Jobim nega que obras em morro no Rio de Janeiro têm caráter eleitoral
RENATA GIRALDI
da Folha Online, em Brasília
O ministro Nelson Jobim (Defesa) negou nesta quinta-feira que as as obras realizadas no morro da Providência, região central do Rio de Janeiro, com apoio do Exército tenham objetivos eleitorais. Reiterando que os militares foram retirados do local por ordem judicial, Jobim defendeu a continuidade das atividades e criticou a exploração sobre a atuação deles na região.
"O Exército não tem absolutamente nada a ver com esse processo de explorações eleitorais. A questão é saber qual é o valor a ser garantido", disse o ministro, que presta depoimento em sessão conjunta, que reúne três comissões da Câmara dos Deputados --Direito Humanos, Relações Exteriores e Segurança Pública.
No último dia 14, três jovens do morro da Providência foram brutalmente assassinados por traficantes da favela vizinha --morro da Mineira. Um grupo de 11 militares, liderados por um tenente do Exército, é acusado de entregar os jovens aos traficantes. O caso está na Justiça Federal. Eles estão presos.

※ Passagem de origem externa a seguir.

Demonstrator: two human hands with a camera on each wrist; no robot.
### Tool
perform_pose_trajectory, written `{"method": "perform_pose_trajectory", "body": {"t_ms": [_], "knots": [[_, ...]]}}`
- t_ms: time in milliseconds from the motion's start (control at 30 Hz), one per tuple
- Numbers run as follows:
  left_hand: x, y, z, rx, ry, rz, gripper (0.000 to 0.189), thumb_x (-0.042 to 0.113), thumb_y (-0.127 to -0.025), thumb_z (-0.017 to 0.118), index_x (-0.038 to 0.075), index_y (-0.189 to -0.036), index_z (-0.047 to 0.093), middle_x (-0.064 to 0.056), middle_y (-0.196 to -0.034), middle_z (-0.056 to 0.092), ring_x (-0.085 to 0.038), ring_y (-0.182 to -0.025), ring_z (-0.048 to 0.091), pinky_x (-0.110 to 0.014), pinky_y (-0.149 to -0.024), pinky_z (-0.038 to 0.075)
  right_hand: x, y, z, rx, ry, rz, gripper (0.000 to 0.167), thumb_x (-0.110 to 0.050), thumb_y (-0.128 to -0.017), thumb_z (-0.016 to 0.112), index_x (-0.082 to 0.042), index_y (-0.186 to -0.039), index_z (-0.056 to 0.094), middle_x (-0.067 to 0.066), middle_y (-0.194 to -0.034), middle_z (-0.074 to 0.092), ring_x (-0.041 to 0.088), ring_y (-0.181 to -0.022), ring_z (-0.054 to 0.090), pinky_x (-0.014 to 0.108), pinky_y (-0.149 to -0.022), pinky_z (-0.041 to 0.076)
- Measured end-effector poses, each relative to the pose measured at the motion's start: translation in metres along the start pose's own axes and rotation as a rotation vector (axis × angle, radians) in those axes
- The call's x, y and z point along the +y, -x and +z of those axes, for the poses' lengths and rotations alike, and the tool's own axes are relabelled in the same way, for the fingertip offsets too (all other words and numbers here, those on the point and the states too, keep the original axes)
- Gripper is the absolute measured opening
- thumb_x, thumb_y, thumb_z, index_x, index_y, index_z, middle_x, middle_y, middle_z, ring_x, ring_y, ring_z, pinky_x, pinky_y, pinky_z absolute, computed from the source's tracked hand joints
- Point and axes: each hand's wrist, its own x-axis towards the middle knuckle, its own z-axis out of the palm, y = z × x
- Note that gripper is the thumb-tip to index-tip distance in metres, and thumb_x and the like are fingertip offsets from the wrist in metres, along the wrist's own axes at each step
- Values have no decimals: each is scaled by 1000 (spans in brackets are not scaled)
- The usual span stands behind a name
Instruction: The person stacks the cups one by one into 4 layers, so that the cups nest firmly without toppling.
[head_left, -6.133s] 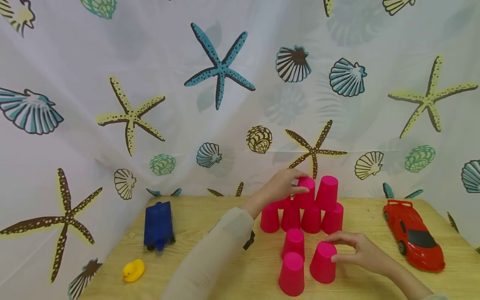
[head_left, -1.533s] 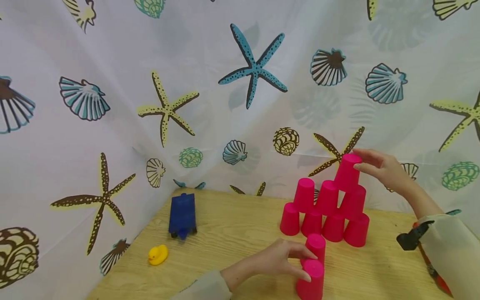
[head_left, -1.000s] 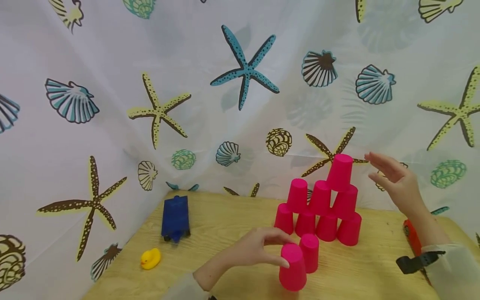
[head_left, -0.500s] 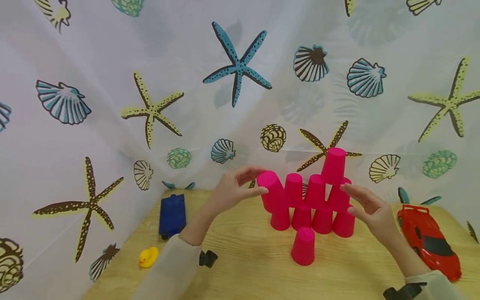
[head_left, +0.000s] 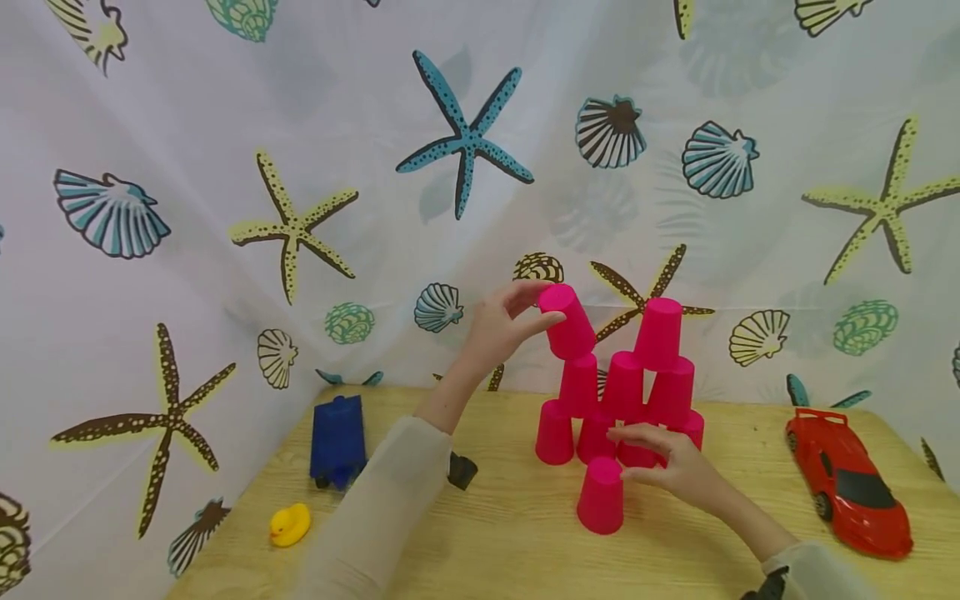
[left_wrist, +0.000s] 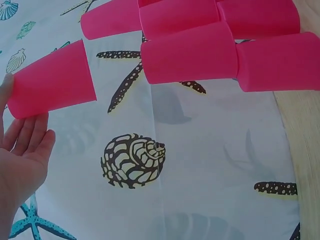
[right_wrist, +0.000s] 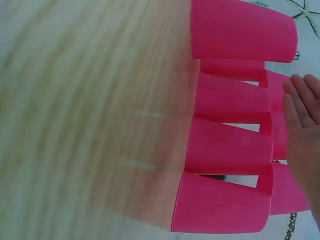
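Note:
My left hand (head_left: pixel 501 327) grips a pink cup (head_left: pixel 568 325) near its closed end. The cup is tilted, just above the left cup (head_left: pixel 578 387) of the middle row. In the left wrist view this held cup (left_wrist: pixel 55 82) hangs apart from the stacked ones. Upside-down pink cups form a pyramid: several at the bottom, three in the middle row, and a cup (head_left: pixel 658 335) on top at the right. A single cup (head_left: pixel 600 497) stands in front of it. My right hand (head_left: pixel 671 467), fingers extended, reaches beside that cup and partly hides the bottom row.
On the right of the wooden table (head_left: pixel 517 542) sits a red toy car (head_left: pixel 851 483). To the left are a blue toy vehicle (head_left: pixel 337 437) and a yellow rubber duck (head_left: pixel 290 525). A patterned curtain (head_left: pixel 480 250) hangs close behind the pyramid.
My right hand has let go of the top right cup and come down toward the front cup. My left hand has lifted one of the two front cups up to the pyramid's upper left.

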Motion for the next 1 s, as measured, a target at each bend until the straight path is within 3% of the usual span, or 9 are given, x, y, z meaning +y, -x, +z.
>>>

Por ordem da Justiça Eleitoral as obras do projeto "Cimento Social", de autoria do senador Marcelo Crivella (PRB-RJ), estão suspensas.
Jobim admitiu hoje que as obras na Providência foram iniciadas por inspiração no projeto de Crivella, mas afirmou que o importante não é interpretar o programa de forma eleitoral. "[Temos de questionar] o que importa é o processo eleitoral ou o bem-estar dos cidadãos?", reagiu o ministro.
Por uma hora, Jobim fez uma exposição sobre o projeto de Crivella. A sessão é acompanhada por deputados de vários Estados, mas apenas seis do Rio de Janeiro.